Everything in the listing below needs to be returned word for word.

▶ Dataset extract
▼

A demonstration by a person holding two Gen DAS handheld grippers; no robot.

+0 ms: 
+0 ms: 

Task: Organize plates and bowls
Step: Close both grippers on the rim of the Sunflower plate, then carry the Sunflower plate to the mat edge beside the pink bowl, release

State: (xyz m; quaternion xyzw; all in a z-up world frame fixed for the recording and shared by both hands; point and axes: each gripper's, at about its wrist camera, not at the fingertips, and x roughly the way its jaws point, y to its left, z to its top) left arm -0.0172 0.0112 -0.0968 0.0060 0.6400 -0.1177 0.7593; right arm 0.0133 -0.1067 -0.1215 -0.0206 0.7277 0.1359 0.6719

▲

▶ Task solution
A demonstration by a person holding two Gen DAS handheld grippers; no robot.

+0 ms: 
+0 ms: 

Task: Organize plates and bowls
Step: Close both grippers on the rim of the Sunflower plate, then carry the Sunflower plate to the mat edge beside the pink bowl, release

State: (xyz m; quaternion xyzw; all in a z-up world frame fixed for the recording and shared by both hands; point and axes: each gripper's, at about its wrist camera, not at the fingertips, and x roughly the way its jaws point, y to its left, z to its top) left arm -0.0172 0.0112 -0.0968 0.0060 0.6400 -0.1177 0.7593; right arm 0.0133 -0.1067 -0.1215 -0.0206 0.7277 0.1359 0.6719

This answer has now been given in full.